O Executivo não vai desistir facilmente da intenção de cortar despesas com a folha de pagamento. Segundo fontes ligadas ao Planalto, o governo trabalha para derrubar, no plenário do Supremo Tribunal Federal (STF), a liminar do ministro Ricardo Lewandowski que proibiu o adiamento dos reajustes salariais dos servidores federais para 2019 e a elevação da alíquota previdenciária de 11% para 14% dos vencimentos.

A decisão de Lewandowski garante que os servidores terão os contracheques engordados em R$ 507,7 milhões a partir deste mês caso a liminar não seja suspensa.
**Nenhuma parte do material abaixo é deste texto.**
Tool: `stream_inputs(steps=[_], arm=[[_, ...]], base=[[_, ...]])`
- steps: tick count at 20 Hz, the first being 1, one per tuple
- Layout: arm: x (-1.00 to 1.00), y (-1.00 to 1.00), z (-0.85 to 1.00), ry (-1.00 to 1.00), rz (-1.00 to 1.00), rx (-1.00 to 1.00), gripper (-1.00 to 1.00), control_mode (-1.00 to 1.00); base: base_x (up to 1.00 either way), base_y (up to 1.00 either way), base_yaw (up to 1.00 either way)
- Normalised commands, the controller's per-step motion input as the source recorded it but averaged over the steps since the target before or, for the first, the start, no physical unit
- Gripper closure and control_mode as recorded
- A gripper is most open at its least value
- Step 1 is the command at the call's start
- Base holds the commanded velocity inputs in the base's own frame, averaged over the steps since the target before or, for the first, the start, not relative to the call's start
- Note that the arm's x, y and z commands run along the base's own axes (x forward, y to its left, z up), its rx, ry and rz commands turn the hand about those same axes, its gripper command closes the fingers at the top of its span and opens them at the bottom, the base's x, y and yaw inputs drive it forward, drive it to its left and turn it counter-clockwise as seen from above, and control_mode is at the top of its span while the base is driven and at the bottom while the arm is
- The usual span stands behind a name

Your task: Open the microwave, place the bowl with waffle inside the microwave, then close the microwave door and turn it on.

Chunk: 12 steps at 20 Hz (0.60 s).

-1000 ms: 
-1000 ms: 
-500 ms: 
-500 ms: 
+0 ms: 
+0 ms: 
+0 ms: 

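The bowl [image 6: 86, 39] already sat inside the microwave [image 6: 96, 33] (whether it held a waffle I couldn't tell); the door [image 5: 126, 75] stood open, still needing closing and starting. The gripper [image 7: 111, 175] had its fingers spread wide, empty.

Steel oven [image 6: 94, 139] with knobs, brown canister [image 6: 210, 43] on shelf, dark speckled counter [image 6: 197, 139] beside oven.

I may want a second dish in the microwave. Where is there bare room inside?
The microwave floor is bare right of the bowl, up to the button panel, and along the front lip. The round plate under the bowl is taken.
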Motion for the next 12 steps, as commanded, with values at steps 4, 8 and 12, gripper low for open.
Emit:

O governo esperava economizar R$ 6,6 bilhões neste ano com as medidas.  Se não tiver sucesso na tentativa de convencer o tribunal a suspender a liminar, dizem as fontes, não haverá outra saída, conforme sugeriu o ministro da Fazenda, Henrique Meirelles, a não ser o aumento de impostos. A Advocacia-Geral da União (AGU) corre contra o tempo para convencer os ministros a apoiar a iniciativa de conter gastos.

O Judiciário volta do recesso em 20 de janeiro e a liminar teria que ser cassada até o dia 30, pois, em 1º de fevereiro, se nada for feito, os contracheques já virão com o reajustes. Marcelino Rodrigues, presidente da Associação Nacional dos Advogados Públicos Federais (Anafe), disse não acreditar no sucesso do recurso do governo.

Ele afirma que, caso os servidores se sintam ameaçados, vão jogar água fria nas expectativas do governo. "Um pedido de vista, por exemplo, que não tem prazo para ser julgado, pode ser uma das saídas", disse Rodrigues.

Para alguns juristas, a possível retirada do aumento significaria redução de salário, medida considerada inconstitucional.